LONDON (Reuters) - Britain’s economy finished 2016 strongly, growing at the fastest pace since mid-2015 according to one major survey, but higher prices look set to hit consumers soon as firms pass on a big rise in costs since June’s vote to leave the European Union.
Companies in the dominant services sector reported activity rose at its fastest rate in 17 months in December, beating all forecasts in a Reuters poll and keeping Britain on track to be one of the world’s fastest-growing advanced economies last year.
However, the Markit Purchasing Managers Index and a separate survey from the British Chambers of Commerce showed services firms are planning the most widespread price rises since 2011, raising the chance that inflation will climb rapidly.

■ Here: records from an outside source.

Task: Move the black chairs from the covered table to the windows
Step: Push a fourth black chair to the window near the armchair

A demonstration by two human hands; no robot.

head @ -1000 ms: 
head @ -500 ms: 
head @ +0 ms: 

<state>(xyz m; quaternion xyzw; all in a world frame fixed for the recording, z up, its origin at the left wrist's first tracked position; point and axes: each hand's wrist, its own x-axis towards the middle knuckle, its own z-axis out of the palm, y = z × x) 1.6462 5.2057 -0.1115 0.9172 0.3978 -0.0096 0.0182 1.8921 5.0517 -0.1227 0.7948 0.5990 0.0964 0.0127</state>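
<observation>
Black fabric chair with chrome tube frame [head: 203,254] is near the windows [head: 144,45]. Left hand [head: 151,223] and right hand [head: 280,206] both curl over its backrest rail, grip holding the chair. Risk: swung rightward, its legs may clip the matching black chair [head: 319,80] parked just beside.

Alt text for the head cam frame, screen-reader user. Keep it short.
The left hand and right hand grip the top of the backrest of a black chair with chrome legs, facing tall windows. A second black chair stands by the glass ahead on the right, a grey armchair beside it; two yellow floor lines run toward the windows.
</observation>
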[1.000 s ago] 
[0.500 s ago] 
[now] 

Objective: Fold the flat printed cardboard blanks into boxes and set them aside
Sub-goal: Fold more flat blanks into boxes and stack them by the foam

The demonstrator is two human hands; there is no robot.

Manufacturers in the BCC survey - which was conducted in November - plan the biggest price rises since the survey started asking about this nearly 20 years ago.
“Inflationary pressures (are) building throughout the supply chain,” Capital Economics’ analyst Scott Bowman said. “A moderation in growth in 2017 seems likely as rising inflation eats into households’ real income growth.”
Sterling’s fall of nearly 20 percent against the U.S. dollar since the Brexit vote was cited by companies in both surveys.
The weak pound pushed up food and fuel prices strongly and costs for wages, plastic packaging and IT rose too, Markit said.
Britain’s economy probably grew 0.5 percent in the final three months of 2016, barely slowing from the robust pace seen in the three months just after the Brexit vote, Markit said.
Separate figures showed households bought a record 2.69 million new cars last year.
“The UK economy continues to defy widely held expectations of a Brexit-driven slowdown,” Markit’s chief business economist, Chris Williamson, said.
But this is expected to change in 2017. A Reuters poll last month showed economic growth was forecast to halve to 1.1 percent this year as inflation approaches 3 percent from less than 1 percent last year.
Higher prices are likely to sap consumer spending - which is being supported by the fastest borrowing growth in 11 years - while the start of formal Brexit talks before the end of March will kick off a process that companies fear could lead to reduced access to EU markets.
This leaves the Bank of England in a quandary after it cut interest rates to a record-low 0.25 percent in August on fears of a sharp economic slowdown. In November the BoE said rates could move in either direction as it was only prepared to tolerate a limited overshoot of its 2 percent inflation target.
Samuel Tombs, an economist at Pantheon Macroeconomics, said the PMI data was still well below levels which had triggered past rate rises. “We expect growth in activity to be far too weak and uncertainty about the economic outlook to be too pressing for the (BoE) to hike rates this year,” Tombs said.